I’ve always been a big believer in the concept that if you put enough people in a room with a large enough pot of coffee, eventually you can probably solve the majority of problems. I was thinking about this the other day when I was in a meeting with some academics discussing effectiveness (doing the right thing) and efficiency (doing the thing right).
When we think of scientific history; names such as Galileo, Leonardo da Vinci and Darwin spring to mind. These polymaths were able to take their learnings from one discipline and utilise them in others. Over the years this need for understanding of different bodies of knowledge has been replaced with specialisation. Universities receive a growing amount of their funding from research and teaching in specialist areas, and this has led to even more concentration within the disciplines. The graduates of today will tend to have come through an educational process where they have concentrated on one specific subject or group of subjects.
Sales as a discipline shares some of the same contradictions. When I speak to companies about their searches for a new sales manager, their perfect candidate tends to be either a mirror image of their previous manager, or look like the sales manager of their largest competitor, it’s all about experience. “We need him (and yes unfortunately it is normally a “him”) to have X years experience in the sector, a load of contacts, and be able to hit the ground running…”
Yet when the same companies seek a new marketing manager, the first qualification is one of academics – does he or she (yes thankfully marketing seems to be more diverse than sales!) have an MBA or MSc in Marketing Management?
The contradiction with both of these approaches is that the company gene pool remains the same size, leading to more specialisation, which may improve efficiency but can reduce effectiveness in your sales process. The net result being that your newly recruited sales manager takes time getting on board, revenues do not improve sufficiently, and you find yourself repeating the whole process 18 months later.
One of the ways to increase your understanding of the contradiction is by using TRIZ tools.

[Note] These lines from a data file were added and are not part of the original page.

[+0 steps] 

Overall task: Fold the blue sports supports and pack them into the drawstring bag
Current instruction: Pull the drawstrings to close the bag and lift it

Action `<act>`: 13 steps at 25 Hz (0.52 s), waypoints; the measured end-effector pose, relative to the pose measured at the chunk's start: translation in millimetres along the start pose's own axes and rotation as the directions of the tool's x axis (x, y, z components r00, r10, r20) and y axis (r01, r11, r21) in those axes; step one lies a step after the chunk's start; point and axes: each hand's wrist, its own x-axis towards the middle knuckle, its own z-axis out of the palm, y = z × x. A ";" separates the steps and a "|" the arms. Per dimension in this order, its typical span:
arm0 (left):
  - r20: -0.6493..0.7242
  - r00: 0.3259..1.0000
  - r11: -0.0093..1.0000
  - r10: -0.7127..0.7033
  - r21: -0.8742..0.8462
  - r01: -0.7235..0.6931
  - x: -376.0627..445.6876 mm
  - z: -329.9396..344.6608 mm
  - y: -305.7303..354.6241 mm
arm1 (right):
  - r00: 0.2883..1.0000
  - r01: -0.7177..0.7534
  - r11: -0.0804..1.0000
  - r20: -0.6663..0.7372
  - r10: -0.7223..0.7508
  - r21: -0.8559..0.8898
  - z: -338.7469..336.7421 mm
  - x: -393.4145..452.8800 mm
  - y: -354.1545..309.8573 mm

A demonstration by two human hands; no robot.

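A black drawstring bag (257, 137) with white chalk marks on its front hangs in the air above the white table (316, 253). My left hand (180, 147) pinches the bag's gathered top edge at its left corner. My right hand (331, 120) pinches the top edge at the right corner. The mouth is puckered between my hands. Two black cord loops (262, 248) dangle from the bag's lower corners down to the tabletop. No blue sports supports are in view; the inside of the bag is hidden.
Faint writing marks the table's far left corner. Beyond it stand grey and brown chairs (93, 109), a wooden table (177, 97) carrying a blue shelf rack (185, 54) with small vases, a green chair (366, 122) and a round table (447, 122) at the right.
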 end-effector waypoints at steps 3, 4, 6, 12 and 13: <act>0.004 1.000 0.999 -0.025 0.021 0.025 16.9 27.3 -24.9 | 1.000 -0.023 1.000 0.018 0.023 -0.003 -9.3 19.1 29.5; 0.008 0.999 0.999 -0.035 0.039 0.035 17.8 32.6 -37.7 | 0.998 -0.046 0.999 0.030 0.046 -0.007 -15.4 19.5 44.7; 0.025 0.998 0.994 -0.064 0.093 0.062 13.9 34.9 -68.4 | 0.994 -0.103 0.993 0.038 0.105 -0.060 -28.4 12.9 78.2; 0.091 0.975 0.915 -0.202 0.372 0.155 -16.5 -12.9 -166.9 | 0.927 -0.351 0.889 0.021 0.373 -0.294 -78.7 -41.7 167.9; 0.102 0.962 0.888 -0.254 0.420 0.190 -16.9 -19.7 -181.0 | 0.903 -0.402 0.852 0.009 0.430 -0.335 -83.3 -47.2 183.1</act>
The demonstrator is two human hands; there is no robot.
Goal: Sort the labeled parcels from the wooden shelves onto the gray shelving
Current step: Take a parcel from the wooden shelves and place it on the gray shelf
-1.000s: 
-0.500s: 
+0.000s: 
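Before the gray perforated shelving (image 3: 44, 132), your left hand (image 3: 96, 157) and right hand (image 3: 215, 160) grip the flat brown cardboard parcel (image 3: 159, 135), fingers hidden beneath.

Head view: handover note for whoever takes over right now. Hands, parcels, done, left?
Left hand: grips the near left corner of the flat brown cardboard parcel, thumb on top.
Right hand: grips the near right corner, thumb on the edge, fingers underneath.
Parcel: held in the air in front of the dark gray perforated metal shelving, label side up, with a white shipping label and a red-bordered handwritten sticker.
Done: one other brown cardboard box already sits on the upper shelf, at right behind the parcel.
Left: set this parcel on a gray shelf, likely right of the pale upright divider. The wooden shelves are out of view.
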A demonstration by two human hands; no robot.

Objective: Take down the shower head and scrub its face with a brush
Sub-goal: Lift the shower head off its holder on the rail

Instead of looking at the recruitment and selection of a sales manager as an end in itself, we should see it as an opportunity to improve the system.
Ideal Final Result – a vision of the perfect end result – no constraints – no “we can’t have this because…” Think like Leonardo da Vinci who said “Think of the end before the beginning.” Thinking about what you want rather than what you currently have. The underlying philosophy of TRIZ is to deliver more for less, finding solutions to problems for a minimum of cost and harm. The concept of an Ideal Final Result frees thinking away from constraints and why something can’t be done, to what might be possible and how to achieve it.
Everyone’s Ideal Result – makes you look at the problem from both yours and other stakeholder’s point of view (Customer, marketing, operations, legal, finance etc.,) Ask what is the effect on the sales process if the role is not filled. Consider the purpose, the main function you are seeking, does the role need to be full time?
Functionality, Harms and Benefits – Have you listed everything you want the candidate to have (must haves / nice to haves), everything you don’t want (You don’t see this on job specifications!). Check why you want specific skillsets, does the role now even resemble the “we need a sales manager to replace the one who left to join our competitor”?
A good recruitment consultant or HR partner will help, but both are only as good as the brief they are given, so take time thinking about what is really important, and whether efficiency or effectiveness should be your priority. If a consultant you do not regularly use takes your brief over the phone in a couple of minutes and just sends you a shed load of cv’s, then consider moving your business. Taking the time to build a relationship with an HR partner or consultant or who will understand your challenges thoroughly can be a great investment.
Conclusion If you revisit your sales process before you replace your sales manager, you will probably find that you can recruit from a wider and more diverse group, enabling you to improve both the efficiency and effectiveness of your Find, Win, Deliver and Keep sales phases.